Despite a ban on private hands performing “inherently government functions”, 265,000 of the 854,000 people with top-secret clearance in the US are contractors, working in all the most sensitive areas, the Washington Post revealed yesterday. The claims came on the same day that President Barack Obama’s nominee to run US intelligence efforts, James Clapper, headed to Capitol Hill for a confirmation hearing.
Contractors can earn up to twice as much as permanent staff, triggering a talent exodus and leaving behind a young, inexperienced intelligence network.
CIA contractors have worked to recruit spies in Iraq, paid bribes for information in Afghanistan, guarded CIA chiefs, detained suspected extremists, interrogated detainees once held at secret prisons and trained young spies, the Post said.
“For too long, we’ve depended on contractors to do the operational work that ought to be done” by CIA employees, agency director Leon Panetta was quoted as saying.
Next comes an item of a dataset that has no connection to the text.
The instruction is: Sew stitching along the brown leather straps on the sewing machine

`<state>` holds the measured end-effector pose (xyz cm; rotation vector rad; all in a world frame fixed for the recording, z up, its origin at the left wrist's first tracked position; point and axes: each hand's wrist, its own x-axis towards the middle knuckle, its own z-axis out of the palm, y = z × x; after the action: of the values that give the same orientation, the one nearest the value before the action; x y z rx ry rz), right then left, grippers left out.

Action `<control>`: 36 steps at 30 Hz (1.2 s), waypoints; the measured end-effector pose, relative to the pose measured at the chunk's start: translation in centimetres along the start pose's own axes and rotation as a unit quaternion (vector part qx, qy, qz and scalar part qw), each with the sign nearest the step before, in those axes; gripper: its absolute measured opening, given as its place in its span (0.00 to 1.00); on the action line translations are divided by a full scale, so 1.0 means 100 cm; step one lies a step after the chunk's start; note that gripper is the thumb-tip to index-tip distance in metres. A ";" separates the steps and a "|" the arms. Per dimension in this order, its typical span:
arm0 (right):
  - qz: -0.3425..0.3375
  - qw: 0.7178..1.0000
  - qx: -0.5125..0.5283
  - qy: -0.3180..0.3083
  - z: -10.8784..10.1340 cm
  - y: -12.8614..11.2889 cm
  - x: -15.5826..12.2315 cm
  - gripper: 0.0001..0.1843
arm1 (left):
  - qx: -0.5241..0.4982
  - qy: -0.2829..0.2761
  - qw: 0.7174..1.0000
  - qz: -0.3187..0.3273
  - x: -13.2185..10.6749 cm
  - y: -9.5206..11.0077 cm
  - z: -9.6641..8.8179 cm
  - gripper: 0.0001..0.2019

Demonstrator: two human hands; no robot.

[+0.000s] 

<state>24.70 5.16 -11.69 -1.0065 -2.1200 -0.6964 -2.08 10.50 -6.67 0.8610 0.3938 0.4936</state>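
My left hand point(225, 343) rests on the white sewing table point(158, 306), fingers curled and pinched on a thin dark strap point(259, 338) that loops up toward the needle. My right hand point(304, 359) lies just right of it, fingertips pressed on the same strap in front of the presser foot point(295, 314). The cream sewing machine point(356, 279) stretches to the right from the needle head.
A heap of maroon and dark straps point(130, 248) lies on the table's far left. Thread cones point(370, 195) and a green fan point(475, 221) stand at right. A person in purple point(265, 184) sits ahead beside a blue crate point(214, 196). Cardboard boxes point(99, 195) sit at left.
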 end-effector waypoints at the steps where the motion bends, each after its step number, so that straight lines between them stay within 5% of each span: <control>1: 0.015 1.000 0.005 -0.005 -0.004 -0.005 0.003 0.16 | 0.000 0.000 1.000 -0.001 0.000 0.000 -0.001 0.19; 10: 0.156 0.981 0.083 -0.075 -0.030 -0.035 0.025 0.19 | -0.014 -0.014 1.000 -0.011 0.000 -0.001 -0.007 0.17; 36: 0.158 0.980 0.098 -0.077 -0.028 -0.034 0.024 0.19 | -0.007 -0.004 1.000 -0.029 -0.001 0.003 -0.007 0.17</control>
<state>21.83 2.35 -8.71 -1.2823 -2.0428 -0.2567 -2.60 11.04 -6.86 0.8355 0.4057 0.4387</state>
But replacing them “doesn’t happen overnight. When you’ve been dependent on contractors for so long, you have to build that expertise over time”.
Mr Panetta expressed fears over contracting with corporations, whose responsibility “is to their shareholders, and that does present an inherent conflict”.
US Defence Secretary Robert Gates said: “You want somebody who’s really in it for a career because they’re passionate about it and because they care about the country and not just because of the money.”
Dr Gates conceded he was struggling to achieve his aim of cutting the number of defence contractors by about 13 per cent.
“This is a terrible confession — I can’t get a number on how many contractors work for the Office of the Secretary of Defence,” he said, referring to the department’s civilian leadership.
US officials hit back yesterday at earlier Post claims of an inefficient US intelligence network. The paper’s two-year probe found the US intelligence network was so unwieldy and secretive, that even top officials were unable to grasp its size or scope.
Homeland security and intelligence programs take place in about 10,000 locations across the country, while the agencies produce 50,000 intelligence reports a year, a volume so large “many are routinely ignored”, the Post said.
One Obama administration official criticised the report as “a roadmap to our adversaries”.
“The very existence of this database . . . is troubling,” the official told ABC News.
Acting Director of National Intelligence David Gompert said “the reporting does not reflect the intelligence community”. While agencies “operate in an environment that limits the amount of information we can share”, US agents have “thwarted attacks, and are achieving untold successes every day”, he added.
The office of the DNI put out two statements, one in a question-and-answer format and the other debunking DNI-supplied “myths” about private contractors.
Marine Colonel David Lapan, a Pentagon spokesman, acknowledged “some redundancy and inefficiencies” in the growth of the intelligence agencies.
“At the same time, we are reminded that since 9/11 we have not had a successful major attack on the United States, so there is obviously goodness in having a robust capability,” he said.
White House spokesman Robert Gibbs praised US intelligence agents. “I don’t think anybody in the intelligence community would abet excessive waste. We have to balance the necessity of the resources needed to fight our adversaries,” he said.